This weekend I started my move to Raleigh, N.C. I had prepared for this moment well in advance. I planned it out back in January, scoped out everything I could about my city-to-be and sorted through tons of properties looking to strike a nice balance between good schools and shorter commutes.

I bought boxes, scheduled the moving truck and coordinated with family and friends for this very day. Each month leading up to the move, I made strides toward the moving list. I started cleaning out closets in February and in March I made a healthy list of rentals. By the time April ushered in, I was scheduling visits to various sites and well on my way to go full steam ahead.Related image

I dread moving (like everyone else) so I spent every weekend for two months decluttering rooms and closets. I needed to do it in stages. I visited the Salvation Army so many times, the last time I dropped off another set of bags, the assistant offered to pray for me before giving me a receipt. I thought I had everything under control until I had to come face-to-face with these empty rooms.
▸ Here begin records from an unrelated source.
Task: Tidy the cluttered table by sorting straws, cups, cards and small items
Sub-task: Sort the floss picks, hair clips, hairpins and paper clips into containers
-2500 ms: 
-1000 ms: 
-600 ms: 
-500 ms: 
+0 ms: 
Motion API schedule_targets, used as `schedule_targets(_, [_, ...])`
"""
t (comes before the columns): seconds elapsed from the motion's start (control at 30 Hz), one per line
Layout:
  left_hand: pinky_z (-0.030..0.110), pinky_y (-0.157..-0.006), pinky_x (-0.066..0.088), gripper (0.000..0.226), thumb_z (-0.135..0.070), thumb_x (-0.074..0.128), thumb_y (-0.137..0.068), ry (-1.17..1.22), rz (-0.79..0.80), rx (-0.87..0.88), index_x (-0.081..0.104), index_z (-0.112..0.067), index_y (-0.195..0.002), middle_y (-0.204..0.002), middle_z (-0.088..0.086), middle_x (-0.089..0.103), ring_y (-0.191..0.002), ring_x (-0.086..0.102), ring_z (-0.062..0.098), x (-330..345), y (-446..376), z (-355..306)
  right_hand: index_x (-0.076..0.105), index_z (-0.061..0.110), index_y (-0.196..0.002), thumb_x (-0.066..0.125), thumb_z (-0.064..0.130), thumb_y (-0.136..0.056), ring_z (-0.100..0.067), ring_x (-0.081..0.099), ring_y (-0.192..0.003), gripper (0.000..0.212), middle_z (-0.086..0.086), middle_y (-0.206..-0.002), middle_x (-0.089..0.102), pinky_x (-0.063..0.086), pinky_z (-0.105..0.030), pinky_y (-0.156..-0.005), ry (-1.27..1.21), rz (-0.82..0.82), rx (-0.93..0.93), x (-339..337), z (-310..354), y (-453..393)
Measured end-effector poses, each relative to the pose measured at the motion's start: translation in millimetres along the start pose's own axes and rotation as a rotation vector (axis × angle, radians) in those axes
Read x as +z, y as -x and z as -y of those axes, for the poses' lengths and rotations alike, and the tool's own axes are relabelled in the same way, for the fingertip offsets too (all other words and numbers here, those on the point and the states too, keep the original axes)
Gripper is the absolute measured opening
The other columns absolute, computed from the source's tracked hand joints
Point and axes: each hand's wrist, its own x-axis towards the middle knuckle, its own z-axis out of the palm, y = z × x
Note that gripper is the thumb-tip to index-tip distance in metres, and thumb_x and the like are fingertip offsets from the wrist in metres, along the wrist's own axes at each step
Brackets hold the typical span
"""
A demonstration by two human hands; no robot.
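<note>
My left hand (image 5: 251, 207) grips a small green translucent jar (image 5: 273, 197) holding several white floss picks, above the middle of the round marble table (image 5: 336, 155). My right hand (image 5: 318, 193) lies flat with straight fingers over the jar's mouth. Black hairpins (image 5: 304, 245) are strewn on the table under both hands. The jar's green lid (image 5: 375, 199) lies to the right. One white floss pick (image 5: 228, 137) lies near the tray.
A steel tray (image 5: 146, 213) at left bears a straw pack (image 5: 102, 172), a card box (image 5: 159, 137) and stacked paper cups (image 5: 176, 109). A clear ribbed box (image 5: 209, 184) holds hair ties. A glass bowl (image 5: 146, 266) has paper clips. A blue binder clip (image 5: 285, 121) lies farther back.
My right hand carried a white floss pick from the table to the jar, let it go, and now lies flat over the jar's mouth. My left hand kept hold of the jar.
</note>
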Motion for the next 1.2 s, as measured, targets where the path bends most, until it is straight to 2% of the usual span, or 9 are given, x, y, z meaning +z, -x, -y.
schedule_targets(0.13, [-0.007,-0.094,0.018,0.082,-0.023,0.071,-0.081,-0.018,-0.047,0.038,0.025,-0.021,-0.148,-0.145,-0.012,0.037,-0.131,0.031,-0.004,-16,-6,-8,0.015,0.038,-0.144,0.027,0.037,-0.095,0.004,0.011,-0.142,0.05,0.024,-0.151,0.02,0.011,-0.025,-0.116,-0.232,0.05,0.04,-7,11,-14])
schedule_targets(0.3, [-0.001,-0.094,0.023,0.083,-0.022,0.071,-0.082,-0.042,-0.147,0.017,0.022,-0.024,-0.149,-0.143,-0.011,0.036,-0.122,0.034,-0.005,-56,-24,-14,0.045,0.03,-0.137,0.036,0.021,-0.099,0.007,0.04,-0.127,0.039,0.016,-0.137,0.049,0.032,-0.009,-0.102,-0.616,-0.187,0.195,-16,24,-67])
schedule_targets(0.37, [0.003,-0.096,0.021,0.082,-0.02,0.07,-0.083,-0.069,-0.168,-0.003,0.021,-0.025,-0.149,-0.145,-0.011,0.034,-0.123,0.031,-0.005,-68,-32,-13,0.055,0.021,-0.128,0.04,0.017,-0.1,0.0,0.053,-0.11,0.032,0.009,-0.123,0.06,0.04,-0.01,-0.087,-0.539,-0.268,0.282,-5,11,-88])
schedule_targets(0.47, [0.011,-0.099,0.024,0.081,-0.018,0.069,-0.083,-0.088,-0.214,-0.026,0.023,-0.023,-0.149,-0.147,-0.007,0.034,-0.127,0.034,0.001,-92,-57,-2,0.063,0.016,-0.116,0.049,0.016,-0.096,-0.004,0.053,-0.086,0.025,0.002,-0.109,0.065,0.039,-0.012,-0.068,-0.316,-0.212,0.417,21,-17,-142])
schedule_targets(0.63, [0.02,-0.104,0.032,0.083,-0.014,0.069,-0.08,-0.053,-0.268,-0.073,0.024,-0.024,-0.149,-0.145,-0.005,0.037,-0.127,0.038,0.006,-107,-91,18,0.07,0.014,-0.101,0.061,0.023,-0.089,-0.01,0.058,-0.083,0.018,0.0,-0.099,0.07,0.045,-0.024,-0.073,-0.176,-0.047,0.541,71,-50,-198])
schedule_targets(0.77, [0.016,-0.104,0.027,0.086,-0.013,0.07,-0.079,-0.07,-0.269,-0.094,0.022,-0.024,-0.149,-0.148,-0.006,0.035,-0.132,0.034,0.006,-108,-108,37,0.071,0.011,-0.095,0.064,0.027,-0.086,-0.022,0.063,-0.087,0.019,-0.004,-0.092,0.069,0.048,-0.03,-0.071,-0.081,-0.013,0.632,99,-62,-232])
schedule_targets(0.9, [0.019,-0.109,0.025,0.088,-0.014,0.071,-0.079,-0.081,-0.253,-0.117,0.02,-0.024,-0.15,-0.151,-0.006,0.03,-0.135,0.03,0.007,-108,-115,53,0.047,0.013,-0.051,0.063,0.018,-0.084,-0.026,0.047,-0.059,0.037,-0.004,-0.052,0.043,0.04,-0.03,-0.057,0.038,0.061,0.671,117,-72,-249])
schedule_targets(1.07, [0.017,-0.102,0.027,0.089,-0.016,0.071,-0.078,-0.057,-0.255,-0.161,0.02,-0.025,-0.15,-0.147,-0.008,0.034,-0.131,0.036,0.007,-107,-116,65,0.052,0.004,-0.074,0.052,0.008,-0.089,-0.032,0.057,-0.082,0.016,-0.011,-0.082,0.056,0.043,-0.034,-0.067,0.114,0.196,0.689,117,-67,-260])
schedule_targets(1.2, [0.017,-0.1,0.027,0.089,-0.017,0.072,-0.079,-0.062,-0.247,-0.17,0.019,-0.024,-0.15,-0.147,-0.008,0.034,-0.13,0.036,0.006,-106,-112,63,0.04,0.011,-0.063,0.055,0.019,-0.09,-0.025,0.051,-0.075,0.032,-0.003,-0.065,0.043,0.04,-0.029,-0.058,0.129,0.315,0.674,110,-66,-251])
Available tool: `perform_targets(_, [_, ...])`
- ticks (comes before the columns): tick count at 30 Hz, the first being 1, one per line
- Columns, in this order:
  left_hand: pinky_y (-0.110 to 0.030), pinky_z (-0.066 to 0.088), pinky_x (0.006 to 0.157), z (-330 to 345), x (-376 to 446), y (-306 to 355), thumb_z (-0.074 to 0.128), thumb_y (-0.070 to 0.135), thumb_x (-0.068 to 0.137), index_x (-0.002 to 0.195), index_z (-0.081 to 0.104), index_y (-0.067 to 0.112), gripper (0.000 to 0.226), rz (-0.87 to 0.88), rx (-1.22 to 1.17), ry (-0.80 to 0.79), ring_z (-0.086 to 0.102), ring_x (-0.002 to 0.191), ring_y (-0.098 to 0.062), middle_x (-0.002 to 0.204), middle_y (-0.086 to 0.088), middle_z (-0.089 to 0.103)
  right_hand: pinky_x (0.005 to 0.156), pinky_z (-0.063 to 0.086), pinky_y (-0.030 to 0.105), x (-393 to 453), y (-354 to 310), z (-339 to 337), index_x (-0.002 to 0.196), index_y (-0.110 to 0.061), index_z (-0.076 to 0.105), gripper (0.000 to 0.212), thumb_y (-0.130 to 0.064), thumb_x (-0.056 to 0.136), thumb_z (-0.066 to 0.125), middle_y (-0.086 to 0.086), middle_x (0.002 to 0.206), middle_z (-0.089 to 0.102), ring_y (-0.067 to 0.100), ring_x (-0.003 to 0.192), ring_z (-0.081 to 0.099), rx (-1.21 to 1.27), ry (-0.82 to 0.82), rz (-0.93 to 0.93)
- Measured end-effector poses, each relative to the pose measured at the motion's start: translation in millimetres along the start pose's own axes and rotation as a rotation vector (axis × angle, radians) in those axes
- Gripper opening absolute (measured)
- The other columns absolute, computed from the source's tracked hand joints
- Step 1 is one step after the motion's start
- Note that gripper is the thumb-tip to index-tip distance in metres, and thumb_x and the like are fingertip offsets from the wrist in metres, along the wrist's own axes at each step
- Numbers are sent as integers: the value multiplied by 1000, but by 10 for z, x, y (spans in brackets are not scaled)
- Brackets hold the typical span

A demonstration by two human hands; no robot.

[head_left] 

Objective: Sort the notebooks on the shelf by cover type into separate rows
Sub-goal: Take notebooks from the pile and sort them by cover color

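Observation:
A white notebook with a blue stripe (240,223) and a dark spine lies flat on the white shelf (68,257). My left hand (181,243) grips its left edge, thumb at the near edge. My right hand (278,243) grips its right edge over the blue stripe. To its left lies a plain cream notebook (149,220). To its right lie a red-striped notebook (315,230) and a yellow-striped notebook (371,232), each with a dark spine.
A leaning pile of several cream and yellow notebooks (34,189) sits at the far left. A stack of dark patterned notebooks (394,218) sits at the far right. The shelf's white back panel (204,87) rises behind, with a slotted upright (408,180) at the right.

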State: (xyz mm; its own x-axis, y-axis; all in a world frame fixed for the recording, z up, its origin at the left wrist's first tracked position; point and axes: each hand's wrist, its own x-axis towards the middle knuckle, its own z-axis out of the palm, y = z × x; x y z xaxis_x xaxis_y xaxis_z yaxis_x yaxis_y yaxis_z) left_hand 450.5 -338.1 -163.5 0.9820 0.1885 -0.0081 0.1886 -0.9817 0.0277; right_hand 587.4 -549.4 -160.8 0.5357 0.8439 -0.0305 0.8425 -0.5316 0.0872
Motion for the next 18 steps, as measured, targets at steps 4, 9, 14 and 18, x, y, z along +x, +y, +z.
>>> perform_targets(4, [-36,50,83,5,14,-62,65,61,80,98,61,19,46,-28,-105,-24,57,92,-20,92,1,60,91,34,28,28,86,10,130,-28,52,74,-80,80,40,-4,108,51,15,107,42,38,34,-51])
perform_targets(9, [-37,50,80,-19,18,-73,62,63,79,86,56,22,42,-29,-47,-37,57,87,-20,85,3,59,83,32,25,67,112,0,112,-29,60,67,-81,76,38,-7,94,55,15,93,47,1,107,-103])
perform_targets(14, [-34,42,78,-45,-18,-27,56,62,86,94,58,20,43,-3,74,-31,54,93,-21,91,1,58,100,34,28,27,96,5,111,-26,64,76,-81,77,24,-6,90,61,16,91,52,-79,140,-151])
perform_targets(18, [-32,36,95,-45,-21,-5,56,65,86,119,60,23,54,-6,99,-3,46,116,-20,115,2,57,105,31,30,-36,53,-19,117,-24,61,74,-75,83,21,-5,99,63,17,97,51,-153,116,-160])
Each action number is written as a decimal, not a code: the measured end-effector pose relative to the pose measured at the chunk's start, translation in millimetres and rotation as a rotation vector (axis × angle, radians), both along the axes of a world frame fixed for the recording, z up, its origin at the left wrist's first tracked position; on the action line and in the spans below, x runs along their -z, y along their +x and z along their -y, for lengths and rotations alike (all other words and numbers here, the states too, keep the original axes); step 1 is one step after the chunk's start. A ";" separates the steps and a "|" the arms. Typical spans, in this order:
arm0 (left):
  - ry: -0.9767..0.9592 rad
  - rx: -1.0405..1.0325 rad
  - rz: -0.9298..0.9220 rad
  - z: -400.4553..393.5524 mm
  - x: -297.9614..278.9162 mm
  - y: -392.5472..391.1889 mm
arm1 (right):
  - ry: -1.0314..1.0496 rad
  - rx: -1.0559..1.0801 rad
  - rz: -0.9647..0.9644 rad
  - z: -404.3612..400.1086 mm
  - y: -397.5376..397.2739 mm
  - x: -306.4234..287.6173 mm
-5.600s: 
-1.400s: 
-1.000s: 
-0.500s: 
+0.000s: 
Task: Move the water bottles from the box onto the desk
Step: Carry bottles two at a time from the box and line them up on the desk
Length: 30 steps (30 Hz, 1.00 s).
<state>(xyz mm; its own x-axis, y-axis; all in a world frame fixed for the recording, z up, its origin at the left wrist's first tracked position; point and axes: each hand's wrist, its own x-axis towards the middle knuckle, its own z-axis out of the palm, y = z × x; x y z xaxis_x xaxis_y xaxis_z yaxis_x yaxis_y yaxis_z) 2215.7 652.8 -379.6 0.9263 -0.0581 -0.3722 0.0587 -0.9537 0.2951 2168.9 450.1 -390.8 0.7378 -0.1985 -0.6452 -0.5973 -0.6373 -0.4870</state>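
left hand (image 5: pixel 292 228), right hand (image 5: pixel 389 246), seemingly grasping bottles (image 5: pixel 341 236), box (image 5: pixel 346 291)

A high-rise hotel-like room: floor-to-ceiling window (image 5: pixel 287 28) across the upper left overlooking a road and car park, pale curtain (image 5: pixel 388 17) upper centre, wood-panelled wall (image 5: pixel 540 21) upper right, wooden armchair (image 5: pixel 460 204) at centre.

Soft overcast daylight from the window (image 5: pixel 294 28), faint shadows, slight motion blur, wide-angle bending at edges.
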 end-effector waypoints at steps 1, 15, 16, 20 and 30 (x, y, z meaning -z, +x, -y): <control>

Until now, nothing could have prepared me for that feeling of emptiness, of leaving all of my past behind. There I stood, staring down the nakedness of every room. I flashed back on the 13 years I spent raising my children in this house. It held years of laughter in it and the quiet tears as well. I remembered piecing together the crib that welcomed my youngest child into the world. I remembered every painting, trophy and award I hung or placed around the house to show off their achievements. I brushed my fingers over the tiny holes in the walls that were left behind. I remembered the plans made at the dining room table (like talking with my writing partner to create this blog), and the visits from family members excited to see how big the children had grown. I remembered too, the home cooked meals, the love and the jokes we all shared as a giddy group. I couldn’t help but remember the moment I made the decision to ask for a divorce. This house held together a good part of my emotions – the ones that brought me extreme pain and immense joy. I know now that I needed it all and learned to use it to push the family forward. I grew up, just like the children, right under this sacred roof.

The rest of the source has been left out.